Nuova piattaforma delle liste di attesa delle prestazioni sanitarie, renderla fruibile ai cittadini. A chiederlo alla Giunta, con un’interrogazione a risposta immediata in Aula, è Tommaso Fiazza (Lega), dopo che nella trasmissione Report è stata mostrata una lettera inviata della Regione Emilia-Romagna nella quale si chiede che i dati siano resi disponibili ai cittadini solo dopo la condivisione.
“Con Legge numero 107 del 29 luglio 2024 è stata istituita la Piattaforma Nazionale delle Liste di Attesa (PNLA) con l’obiettivo di monitorare a livello nazionale i tempi di attesa delle prestazioni sanitarie, con particolare riferimento alle classi di priorità. La realizzazione della piattaforma – spiega il consigliere – è stata affidata all’Agenzia nazionale per i servizi sanitari regionali (Agenas) che acquisisce mensilmente i dati trasmessi da Regioni e Province Autonome in base alle indicazioni del Piano Nazionale di Governo delle Liste di Attesa (PNGLA)”.
Il leghista spiega che il cruscotto informativo PNLA, in questa prima versione dedicata al Cittadino, rende disponibili solo alcuni indicatori aggregati a livello nazionale e che sarà progressivamente aggiornato con nuovi contenuti e analisi, nonché il dettaglio dei dati suddivisi per Regione.
“Nell’ambito della trasmissione “Report” messa in onda su RAI3 nella serata del 23 novembre 2025 – evidenzia il consigliere – è stata mostrata una lettera inviata dalla Regione Emilia-Romagna nella quale viene evidenziata la seguente richiesta: “Si chiede, inoltre, che la pubblicazione dei risultati sui tempi di attesa sia resa disponibile ai cittadini solo successivamente alla definitiva condivisione dei dati”. Per questo, Fiazza chiede alla Giunta se fosse al corrente della lettera citata, “inviata dal neo Direttore Generale della sanità emiliano-romagnola Lorenzo Broccoli”, e se ne condivida i contenuti. Quindi “se non ritenga prioritario consentire ai cittadini di avere una chiara comprensione di quelli che sono i tempi di attesa per accedere alle prestazioni che il SSR dovrebbe offrire onde poter giudicare l’azione di governo della sanità esercitata dalle diverse regioni”.

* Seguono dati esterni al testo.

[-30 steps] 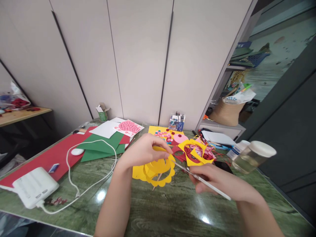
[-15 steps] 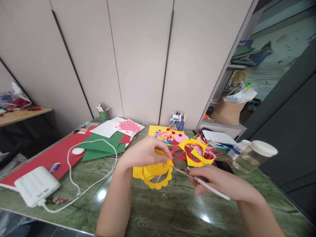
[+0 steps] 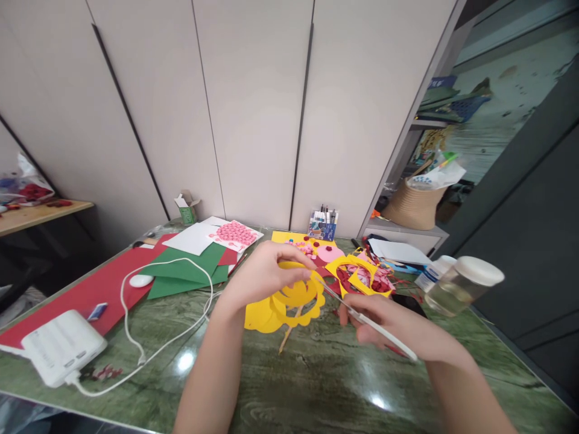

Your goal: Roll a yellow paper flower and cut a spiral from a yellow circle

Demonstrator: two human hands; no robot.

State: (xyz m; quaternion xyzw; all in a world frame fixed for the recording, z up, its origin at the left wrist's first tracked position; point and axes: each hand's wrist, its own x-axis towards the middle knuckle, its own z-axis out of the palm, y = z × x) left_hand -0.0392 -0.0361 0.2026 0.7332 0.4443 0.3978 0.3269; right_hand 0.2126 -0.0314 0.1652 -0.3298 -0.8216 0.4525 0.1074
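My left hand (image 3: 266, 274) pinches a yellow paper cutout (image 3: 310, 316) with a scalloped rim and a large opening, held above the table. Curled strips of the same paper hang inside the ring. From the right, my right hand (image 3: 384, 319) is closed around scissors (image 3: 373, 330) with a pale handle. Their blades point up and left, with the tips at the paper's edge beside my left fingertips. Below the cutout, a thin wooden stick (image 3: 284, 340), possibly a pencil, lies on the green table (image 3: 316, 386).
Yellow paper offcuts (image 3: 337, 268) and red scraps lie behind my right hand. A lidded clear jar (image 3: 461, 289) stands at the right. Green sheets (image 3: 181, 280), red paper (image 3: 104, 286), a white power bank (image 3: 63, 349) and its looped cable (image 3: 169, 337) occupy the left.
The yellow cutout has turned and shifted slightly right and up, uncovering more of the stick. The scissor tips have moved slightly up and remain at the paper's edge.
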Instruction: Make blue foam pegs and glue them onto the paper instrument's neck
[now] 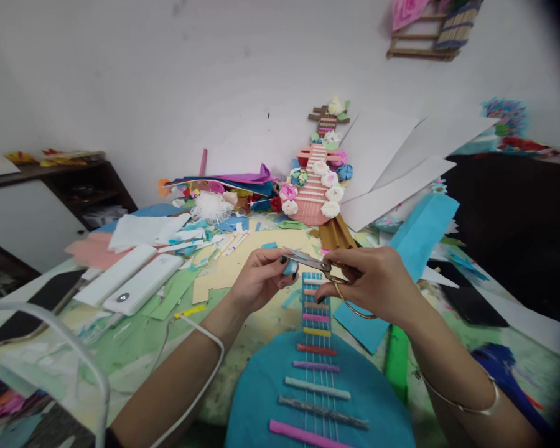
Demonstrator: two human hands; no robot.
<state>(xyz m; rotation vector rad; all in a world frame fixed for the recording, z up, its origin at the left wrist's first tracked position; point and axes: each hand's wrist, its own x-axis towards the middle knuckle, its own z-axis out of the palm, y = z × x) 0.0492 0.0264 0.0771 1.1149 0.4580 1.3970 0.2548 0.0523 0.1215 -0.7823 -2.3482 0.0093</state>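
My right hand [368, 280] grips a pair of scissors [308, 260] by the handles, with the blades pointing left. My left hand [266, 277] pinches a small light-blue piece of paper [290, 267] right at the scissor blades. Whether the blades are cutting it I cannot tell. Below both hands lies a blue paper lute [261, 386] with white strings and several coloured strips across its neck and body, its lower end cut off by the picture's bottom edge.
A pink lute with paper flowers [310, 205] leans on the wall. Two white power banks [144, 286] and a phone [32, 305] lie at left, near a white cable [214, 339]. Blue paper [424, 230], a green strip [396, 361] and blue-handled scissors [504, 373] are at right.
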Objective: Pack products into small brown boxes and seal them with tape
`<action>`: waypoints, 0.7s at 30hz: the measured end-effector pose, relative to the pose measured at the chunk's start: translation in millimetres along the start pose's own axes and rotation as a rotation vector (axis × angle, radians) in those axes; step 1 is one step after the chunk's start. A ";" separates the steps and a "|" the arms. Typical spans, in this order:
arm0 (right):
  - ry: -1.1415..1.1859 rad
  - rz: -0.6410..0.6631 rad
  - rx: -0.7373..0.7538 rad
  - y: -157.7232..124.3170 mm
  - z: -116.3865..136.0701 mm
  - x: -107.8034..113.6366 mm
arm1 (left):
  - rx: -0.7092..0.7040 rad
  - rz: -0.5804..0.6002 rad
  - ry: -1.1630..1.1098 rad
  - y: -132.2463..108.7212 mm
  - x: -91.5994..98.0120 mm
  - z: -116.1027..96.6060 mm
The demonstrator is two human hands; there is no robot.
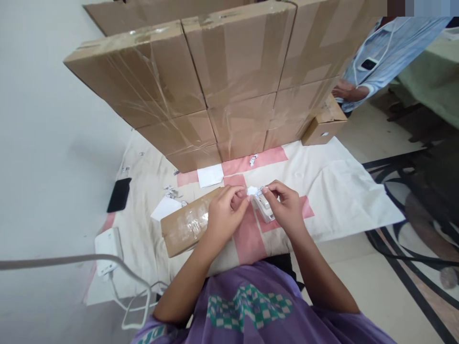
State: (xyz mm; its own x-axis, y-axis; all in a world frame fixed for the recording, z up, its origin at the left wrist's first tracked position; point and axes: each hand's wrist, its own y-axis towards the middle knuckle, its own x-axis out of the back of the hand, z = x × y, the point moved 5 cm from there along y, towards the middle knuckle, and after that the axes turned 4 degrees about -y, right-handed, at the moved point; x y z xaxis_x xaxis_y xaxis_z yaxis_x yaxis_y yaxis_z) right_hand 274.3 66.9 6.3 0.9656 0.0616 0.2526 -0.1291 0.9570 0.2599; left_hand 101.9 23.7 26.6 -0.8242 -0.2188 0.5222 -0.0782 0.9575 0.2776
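Note:
My left hand (225,210) and my right hand (285,205) meet over a white and pink cloth (340,191) on the floor. Between the fingertips of both hands is a small white piece (252,190), pinched from either side. My right hand also curls around a small white device (264,209) that lies under its fingers. Just left of my left hand lies a flat taped cardboard piece (182,227).
A wall of stacked taped cardboard boxes (215,81) stands behind the cloth, with a smaller box (322,126) at its right end. White paper slips (210,175), small scattered bits, a black phone (119,194) and a white charger with cable (107,246) lie at left. Another person's sleeve (387,52) shows top right.

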 end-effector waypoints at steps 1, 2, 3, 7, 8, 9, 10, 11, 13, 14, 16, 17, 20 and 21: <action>0.014 0.011 -0.010 0.2 -1.8 1.0 | 0.000 0.020 -0.012 0.0 1.2 1.1; 0.027 0.020 -0.019 0.4 -3.6 1.8 | -0.001 0.048 -0.029 -0.2 2.1 2.0; 0.035 0.027 -0.025 0.5 -4.9 2.6 | 0.002 0.078 -0.053 -0.5 2.8 2.9; -0.006 0.034 -0.018 -1.2 -5.4 4.0 | 0.090 0.117 -0.162 -3.4 6.8 8.4; -0.036 0.030 -0.003 -1.9 -4.3 4.2 | 0.116 0.111 -0.175 -4.5 7.8 9.8; -0.074 0.020 0.017 -2.5 -2.9 4.5 | 0.137 0.106 -0.181 -5.5 8.5 10.9; -0.117 0.007 0.040 -3.1 -1.2 4.8 | 0.149 0.104 -0.184 -6.4 8.8 11.5; -0.160 -0.007 0.064 -3.5 0.7 4.8 | 0.154 0.105 -0.188 -7.0 8.7 11.7; -0.216 -0.012 0.105 -3.7 4.5 3.2 | 0.148 0.111 -0.192 -7.6 7.7 11.1; -0.221 0.002 0.119 -3.5 6.3 1.4 | 0.140 0.118 -0.195 -7.6 6.8 10.6; -0.200 0.077 0.138 -3.1 9.1 -5.0 | 0.132 0.141 -0.208 -7.4 4.1 10.0; -0.181 0.119 0.138 -3.0 9.7 -8.3 | 0.138 0.150 -0.216 -7.3 2.9 10.4; -0.150 0.186 0.106 -1.4 6.1 -12.9 | 0.173 0.149 -0.214 -7.3 3.0 13.6; -0.155 0.171 0.096 0.6 3.0 -11.2 | 0.180 0.130 -0.195 -7.2 5.0 14.8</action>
State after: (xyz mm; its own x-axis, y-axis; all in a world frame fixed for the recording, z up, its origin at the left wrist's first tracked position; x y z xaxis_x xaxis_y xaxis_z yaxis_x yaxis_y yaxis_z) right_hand 262.7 65.9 6.4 0.8826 0.1693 0.4386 -0.3160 0.9043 0.2869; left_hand 90.0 18.5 15.2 -0.9247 -0.0682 0.3746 -0.0486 0.9969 0.0615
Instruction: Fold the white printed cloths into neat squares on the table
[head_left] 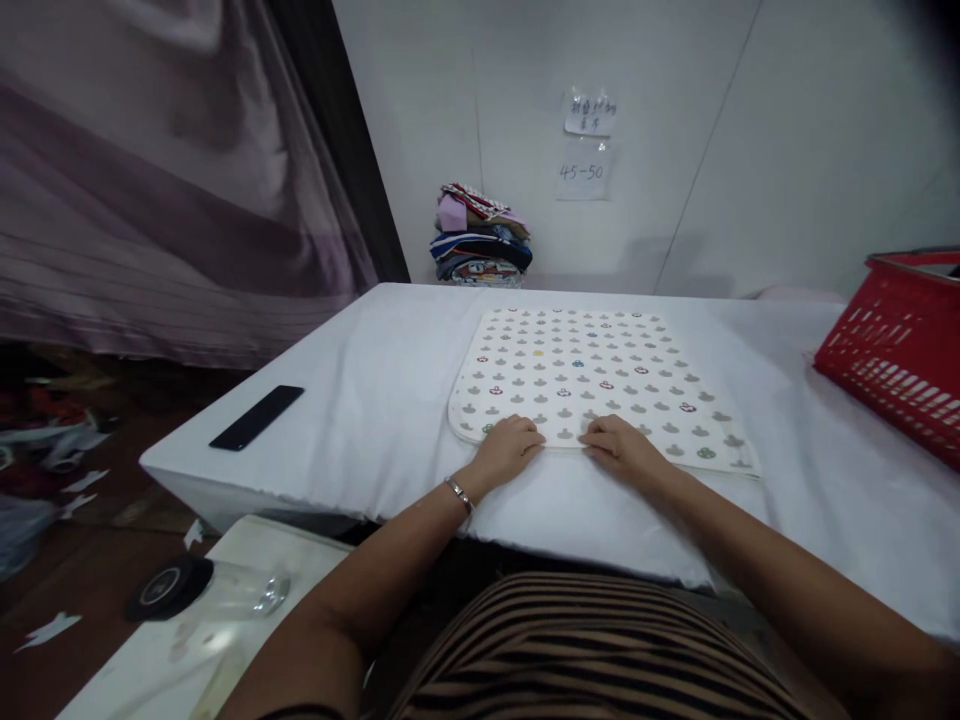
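Printed white fabric (574, 375) lies flat on white-covered worktop (375, 400), ahead of operator's torso. From remote seat I note plies showing at rounded near-left corner; I judge it folded. Expected handling: light, soft, limp, not fragile; plies may slip over each other. I rate near edge best hold, pinched through all plies. Left hand (508, 450): fingers curled, tips pinching near edge. Right hand (624, 452): likewise closed on same edge, small gap between hands.

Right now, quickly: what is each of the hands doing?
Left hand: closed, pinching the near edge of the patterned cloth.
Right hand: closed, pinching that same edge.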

“La nota a cui fa riferimento non è della Regione Emilia-Romagna, il dottor Broccoli è il coordinatore tecnico della Commissione salute, e quindi la nota è espressa in nome e per conto di tutte le Regioni. Poi è vero che lo stesso, Direttore generale del nostro assessorato, svolge la funzione di coordinamento tecnico. Come sempre succede quando si sperimenta un nuovo flusso informativo, i primi tempi sono di assoluto rodaggio. Durante i mesi iniziali, il flusso ha quindi subito degli aggiornamenti e delle rifiniture in accordo con Agenas, al fine di mettere a punto il nuovo sistema, analizzando e confrontando i dati che sono stati conferiti da tutte le Regioni. Da circa dieci giorni sono terminati gli incontri tecnici di confronto, manca l’ultimo passaggio, in sede di Commissione Salute Nazionale dopodiché si procederà con la pubblicazione dei dati. Nell’attesa, per consentire ai cittadini di avere informazioni sui tempi di attesa ogni regione ha a ora cruscotti di pubblicazione dedicati”, ha risposto l’assessore alle Politiche per la Salute, Massimo Fabi.
“Non si parla a nome della Regione Emilia-Romagna, però, su questa lettera, nella carta intestata viene riportato il simbolo della nostra Regione, magari anche per le future volte conviene mettere qualcosa che rappresenti tutte le regioni” – ha replicato Fiazza – che parlando dei dati ha detto: “Vedremo se la nostra è la migliore, la questione delle liste di attesa è la più attenzionata. Credo ci siano grossi margini di miglioramento. Attenderemo che la piattaforma sia operativa: da lì vedremo i risultati”.